- **Work required**: The data below should be repeated exactly and in full.

- **Source material**:
((

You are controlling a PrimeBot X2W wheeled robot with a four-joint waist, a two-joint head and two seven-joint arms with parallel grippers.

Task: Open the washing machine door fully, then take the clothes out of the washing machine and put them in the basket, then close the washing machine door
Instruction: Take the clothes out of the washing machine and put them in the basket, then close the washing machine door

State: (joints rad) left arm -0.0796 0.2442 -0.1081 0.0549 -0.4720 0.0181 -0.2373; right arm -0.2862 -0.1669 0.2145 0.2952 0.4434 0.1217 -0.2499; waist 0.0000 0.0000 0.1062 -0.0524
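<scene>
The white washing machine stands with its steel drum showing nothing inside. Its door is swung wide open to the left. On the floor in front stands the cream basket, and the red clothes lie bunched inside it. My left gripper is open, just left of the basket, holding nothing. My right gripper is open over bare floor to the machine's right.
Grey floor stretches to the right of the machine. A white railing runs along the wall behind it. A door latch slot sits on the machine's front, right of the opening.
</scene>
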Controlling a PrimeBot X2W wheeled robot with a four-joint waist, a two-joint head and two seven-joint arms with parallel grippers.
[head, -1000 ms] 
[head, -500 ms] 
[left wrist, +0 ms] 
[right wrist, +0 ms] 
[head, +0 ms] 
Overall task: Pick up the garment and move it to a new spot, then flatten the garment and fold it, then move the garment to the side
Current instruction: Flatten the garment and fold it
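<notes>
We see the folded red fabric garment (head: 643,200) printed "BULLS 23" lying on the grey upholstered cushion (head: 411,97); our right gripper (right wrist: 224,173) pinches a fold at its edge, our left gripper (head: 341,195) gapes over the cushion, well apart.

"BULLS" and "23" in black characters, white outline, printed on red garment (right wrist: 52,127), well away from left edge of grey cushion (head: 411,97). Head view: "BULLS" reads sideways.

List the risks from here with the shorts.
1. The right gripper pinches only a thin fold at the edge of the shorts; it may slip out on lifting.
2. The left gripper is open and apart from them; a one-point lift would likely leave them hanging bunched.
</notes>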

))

- **Answer area**:
You are controlling a PrimeBot X2W wheeled robot with a four-joint waist, a two-joint head and two seven-joint arms with parallel grippers.

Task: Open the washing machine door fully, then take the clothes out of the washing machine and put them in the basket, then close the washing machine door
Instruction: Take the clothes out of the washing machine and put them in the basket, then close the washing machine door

State: (joints rad) left arm -0.0796 0.2442 -0.1081 0.0549 -0.4720 0.0181 -0.2373; right arm -0.2862 -0.1669 0.2145 0.2952 0.4434 0.1217 -0.2499; waist 0.0000 0.0000 0.1062 -0.0524
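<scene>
The white washing machine stands with its steel drum showing nothing inside. Its door is swung wide open to the left. On the floor in front stands the cream basket, and the red clothes lie bunched inside it. My left gripper is open, just left of the basket, holding nothing. My right gripper is open over bare floor to the machine's right.
Grey floor stretches to the right of the machine. A white railing runs along the wall behind it. A door latch slot sits on the machine's front, right of the opening.
</scene>
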Controlling a PrimeBot X2W wheeled robot with a four-joint waist, a two-joint head and two seven-joint arms with parallel grippers.
[head, -1000 ms] 
[head, -500 ms] 
[left wrist, +0 ms] 
[right wrist, +0 ms] 
[head, +0 ms] 
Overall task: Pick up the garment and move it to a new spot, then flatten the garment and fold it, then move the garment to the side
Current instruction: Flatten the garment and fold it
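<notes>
We see the folded red fabric garment (head: 643,200) printed "BULLS 23" lying on the grey upholstered cushion (head: 411,97); our right gripper (right wrist: 224,173) pinches a fold at its edge, our left gripper (head: 341,195) gapes over the cushion, well apart.

"BULLS" and "23" in black characters, white outline, printed on red garment (right wrist: 52,127), well away from left edge of grey cushion (head: 411,97). Head view: "BULLS" reads sideways.

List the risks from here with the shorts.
1. The right gripper pinches only a thin fold at the edge of the shorts; it may slip out on lifting.
2. The left gripper is open and apart from them; a one-point lift would likely leave them hanging bunched.
</notes>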

Work on this exercise has concluded.